■ **SOURCE DATA**:
════════════════

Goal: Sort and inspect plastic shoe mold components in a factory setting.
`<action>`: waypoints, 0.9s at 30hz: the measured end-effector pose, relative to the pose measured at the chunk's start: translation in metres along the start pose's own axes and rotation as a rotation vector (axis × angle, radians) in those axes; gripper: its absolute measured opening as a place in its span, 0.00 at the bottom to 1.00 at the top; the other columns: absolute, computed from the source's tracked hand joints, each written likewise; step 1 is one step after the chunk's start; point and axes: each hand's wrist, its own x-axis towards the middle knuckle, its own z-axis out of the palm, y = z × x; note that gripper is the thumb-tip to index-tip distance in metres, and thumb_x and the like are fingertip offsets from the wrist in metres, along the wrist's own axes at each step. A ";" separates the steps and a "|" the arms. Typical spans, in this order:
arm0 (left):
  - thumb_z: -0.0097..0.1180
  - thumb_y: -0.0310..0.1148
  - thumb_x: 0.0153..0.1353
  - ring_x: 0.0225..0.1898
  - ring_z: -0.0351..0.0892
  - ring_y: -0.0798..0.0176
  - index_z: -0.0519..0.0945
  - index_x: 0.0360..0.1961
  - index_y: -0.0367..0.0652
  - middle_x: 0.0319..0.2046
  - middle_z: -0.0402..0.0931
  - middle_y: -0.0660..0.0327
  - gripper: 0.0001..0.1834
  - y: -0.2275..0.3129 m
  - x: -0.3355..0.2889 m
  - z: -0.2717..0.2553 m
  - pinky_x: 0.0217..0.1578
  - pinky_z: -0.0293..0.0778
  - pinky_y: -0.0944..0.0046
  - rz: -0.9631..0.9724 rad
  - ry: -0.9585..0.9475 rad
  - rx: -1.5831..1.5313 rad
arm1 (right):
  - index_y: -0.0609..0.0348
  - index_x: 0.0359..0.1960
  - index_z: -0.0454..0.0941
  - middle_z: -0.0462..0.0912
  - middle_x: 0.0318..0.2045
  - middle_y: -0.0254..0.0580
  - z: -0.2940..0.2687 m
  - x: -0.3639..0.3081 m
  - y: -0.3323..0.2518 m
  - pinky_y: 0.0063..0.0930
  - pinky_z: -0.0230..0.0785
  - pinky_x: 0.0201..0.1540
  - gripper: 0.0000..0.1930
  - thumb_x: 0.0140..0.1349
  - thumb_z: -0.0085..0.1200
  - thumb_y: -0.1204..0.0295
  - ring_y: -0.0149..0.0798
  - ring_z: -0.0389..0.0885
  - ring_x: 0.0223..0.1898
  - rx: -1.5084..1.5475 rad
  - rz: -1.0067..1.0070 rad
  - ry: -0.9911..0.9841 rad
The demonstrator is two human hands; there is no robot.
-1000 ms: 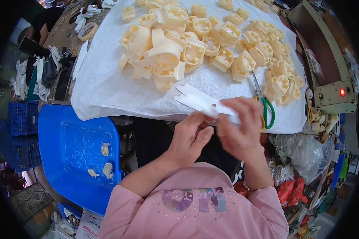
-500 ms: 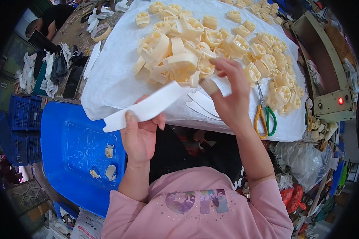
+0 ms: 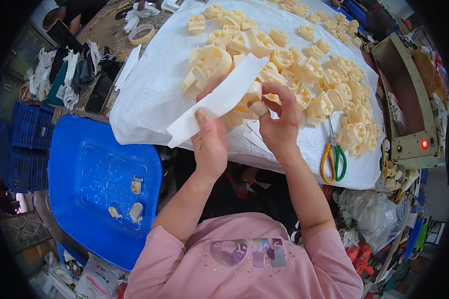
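My left hand (image 3: 210, 144) is closed on a long white strip (image 3: 222, 99) with a notched end, its thumb pressed flat on the strip. The strip slants up to the right over the cloth. Just right of it, my right hand (image 3: 282, 124) pinches a cream moulded part (image 3: 254, 93) between thumb and fingers. A tan wrap covers that thumb's tip. Part of the piece is hidden behind the strip and fingers. Beyond both hands lies a heap of similar cream parts (image 3: 283, 59). More white strips (image 3: 254, 135) lie on the cloth beneath my right hand.
Scissors (image 3: 333, 162) with orange and green handles lie right of my right hand on the white cloth (image 3: 149, 99). A blue tub (image 3: 97, 174) with a few small pieces stands at left. At right is a metal box (image 3: 414, 144) with a red light; a tape roll (image 3: 141, 34) lies far left.
My left hand has moved up and right with the white strip, which is now steeper. My right hand has closed from an open pose onto a cream part. The view has shifted slightly.
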 end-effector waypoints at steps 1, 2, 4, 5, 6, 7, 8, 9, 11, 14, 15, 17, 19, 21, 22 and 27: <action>0.32 0.57 0.68 0.64 0.57 0.59 0.58 0.64 0.38 0.63 0.59 0.57 0.35 -0.002 0.002 0.001 0.63 0.53 0.54 0.013 0.006 0.024 | 0.57 0.46 0.69 0.77 0.38 0.45 0.000 0.001 -0.001 0.31 0.78 0.41 0.26 0.44 0.58 0.89 0.45 0.77 0.41 0.002 -0.001 0.000; 0.32 0.55 0.68 0.64 0.57 0.59 0.58 0.64 0.38 0.63 0.59 0.56 0.34 -0.004 0.004 0.001 0.63 0.53 0.54 0.026 0.012 0.048 | 0.57 0.46 0.69 0.76 0.39 0.44 -0.001 0.001 -0.002 0.30 0.79 0.43 0.25 0.45 0.58 0.89 0.43 0.78 0.42 0.028 0.052 -0.007; 0.32 0.52 0.70 0.64 0.57 0.58 0.59 0.63 0.36 0.63 0.59 0.55 0.32 -0.010 0.008 0.002 0.63 0.53 0.55 0.047 0.019 0.086 | 0.56 0.46 0.69 0.76 0.40 0.44 -0.003 0.002 0.000 0.29 0.80 0.44 0.24 0.46 0.59 0.88 0.42 0.78 0.43 0.045 0.103 -0.010; 0.31 0.50 0.71 0.64 0.57 0.58 0.59 0.63 0.35 0.63 0.59 0.55 0.31 -0.013 0.011 0.003 0.63 0.53 0.55 0.057 0.023 0.105 | 0.57 0.46 0.69 0.75 0.41 0.44 -0.003 0.001 0.003 0.29 0.80 0.45 0.24 0.46 0.58 0.89 0.42 0.78 0.44 0.059 0.064 -0.008; 0.31 0.50 0.71 0.64 0.57 0.58 0.59 0.63 0.35 0.63 0.59 0.55 0.31 -0.013 0.014 0.003 0.63 0.53 0.55 0.057 0.023 0.105 | 0.57 0.47 0.69 0.75 0.41 0.44 -0.002 0.000 0.005 0.29 0.79 0.45 0.24 0.46 0.58 0.89 0.42 0.77 0.44 0.079 0.025 -0.008; 0.32 0.48 0.71 0.62 0.60 0.60 0.60 0.62 0.36 0.61 0.61 0.55 0.29 -0.011 0.018 0.004 0.62 0.55 0.57 -0.033 0.055 0.094 | 0.57 0.47 0.69 0.75 0.41 0.44 -0.005 0.000 0.011 0.29 0.79 0.45 0.24 0.46 0.58 0.89 0.42 0.77 0.44 0.080 0.025 -0.008; 0.32 0.46 0.71 0.60 0.63 0.61 0.61 0.62 0.36 0.60 0.64 0.56 0.27 -0.009 0.020 0.005 0.60 0.57 0.58 -0.124 0.087 0.083 | 0.57 0.47 0.69 0.75 0.42 0.43 -0.010 0.001 0.019 0.29 0.78 0.46 0.23 0.48 0.57 0.88 0.41 0.77 0.45 -0.002 -0.129 -0.016; 0.32 0.46 0.71 0.60 0.63 0.61 0.61 0.62 0.36 0.60 0.64 0.56 0.27 -0.004 0.021 0.008 0.60 0.57 0.58 -0.126 0.085 0.081 | 0.57 0.47 0.69 0.75 0.43 0.42 -0.013 0.003 0.021 0.29 0.77 0.48 0.23 0.50 0.57 0.88 0.40 0.77 0.45 -0.088 -0.283 -0.022; 0.33 0.44 0.72 0.55 0.67 0.64 0.64 0.60 0.37 0.57 0.68 0.58 0.24 0.005 0.022 0.017 0.57 0.61 0.60 -0.162 -0.011 0.158 | 0.57 0.49 0.68 0.76 0.43 0.42 -0.013 -0.001 0.015 0.29 0.76 0.48 0.23 0.51 0.57 0.87 0.39 0.77 0.46 0.120 -0.110 0.017; 0.33 0.44 0.72 0.53 0.69 0.65 0.66 0.58 0.37 0.55 0.69 0.59 0.24 0.000 0.021 0.004 0.53 0.64 0.61 -0.147 0.006 0.271 | 0.59 0.53 0.67 0.76 0.44 0.42 -0.028 0.003 0.000 0.29 0.74 0.49 0.24 0.54 0.57 0.86 0.37 0.76 0.46 0.370 0.141 0.103; 0.33 0.44 0.72 0.53 0.69 0.65 0.66 0.58 0.37 0.55 0.69 0.59 0.24 -0.002 0.020 0.003 0.53 0.64 0.61 -0.149 0.000 0.270 | 0.60 0.55 0.66 0.77 0.44 0.42 -0.036 0.004 -0.001 0.29 0.73 0.49 0.25 0.55 0.57 0.85 0.36 0.76 0.47 0.413 0.222 0.151; 0.32 0.45 0.72 0.53 0.69 0.64 0.67 0.57 0.37 0.54 0.71 0.56 0.24 -0.005 0.018 0.001 0.50 0.65 0.61 -0.092 0.087 0.335 | 0.63 0.56 0.66 0.78 0.44 0.43 -0.054 0.003 -0.001 0.29 0.73 0.49 0.26 0.55 0.57 0.85 0.35 0.77 0.46 0.395 0.286 0.137; 0.31 0.45 0.72 0.52 0.71 0.63 0.67 0.57 0.37 0.52 0.72 0.54 0.25 -0.010 0.018 -0.003 0.48 0.66 0.61 -0.087 0.083 0.384 | 0.64 0.54 0.69 0.78 0.44 0.43 -0.068 0.000 -0.006 0.27 0.73 0.49 0.23 0.55 0.56 0.85 0.34 0.77 0.45 0.248 0.403 -0.006; 0.30 0.46 0.72 0.51 0.73 0.61 0.67 0.56 0.36 0.50 0.74 0.52 0.26 -0.009 0.020 -0.003 0.47 0.67 0.61 -0.082 0.070 0.428 | 0.64 0.51 0.72 0.78 0.43 0.42 -0.073 -0.002 -0.006 0.26 0.73 0.48 0.20 0.54 0.57 0.86 0.33 0.78 0.44 0.268 0.397 0.025; 0.29 0.47 0.72 0.50 0.74 0.59 0.68 0.56 0.36 0.49 0.75 0.51 0.27 -0.007 0.022 -0.001 0.45 0.68 0.61 -0.058 0.049 0.407 | 0.64 0.50 0.72 0.78 0.42 0.41 -0.077 -0.001 -0.003 0.26 0.73 0.47 0.20 0.54 0.57 0.87 0.32 0.78 0.43 0.313 0.388 0.017; 0.28 0.49 0.71 0.47 0.77 0.55 0.69 0.54 0.33 0.47 0.76 0.49 0.29 -0.004 0.034 0.005 0.43 0.69 0.59 0.073 -0.056 0.316 | 0.63 0.46 0.73 0.77 0.39 0.38 -0.073 0.004 0.004 0.24 0.73 0.46 0.18 0.52 0.57 0.87 0.31 0.77 0.40 0.424 0.363 -0.087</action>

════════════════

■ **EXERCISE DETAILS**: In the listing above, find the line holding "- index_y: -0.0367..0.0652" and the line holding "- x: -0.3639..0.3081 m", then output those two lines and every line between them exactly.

■ **WRITTEN ANSWER**:
  - index_y: -0.0367..0.0652
  - middle_x: 0.0319..0.2046
  - middle_z: -0.0402..0.0931
  - middle_y: -0.0660..0.0327
  - gripper: 0.0001..0.1834
  - y: -0.2275..0.3129 m
  - x: -0.3355..0.2889 m
  - z: -0.2717..0.2553 m
  - pinky_x: 0.0217..0.1578
  - pinky_z: -0.0293..0.0778
  - pinky_y: -0.0944..0.0046
  - rz: -0.9631..0.9724 rad
  - ry: -0.9585..0.9475 rad
  - rx: -1.5831..1.5313 rad
arm1 (right):
  - index_y: -0.0609..0.0348
  - index_x: 0.0359..0.1960
  - index_z: -0.0454..0.0941
  - middle_z: -0.0462..0.0912
  - middle_x: 0.0318..0.2045
  - middle_y: -0.0254..0.0580
  - z: -0.2940..0.2687 m
  - x: -0.3639..0.3081 m

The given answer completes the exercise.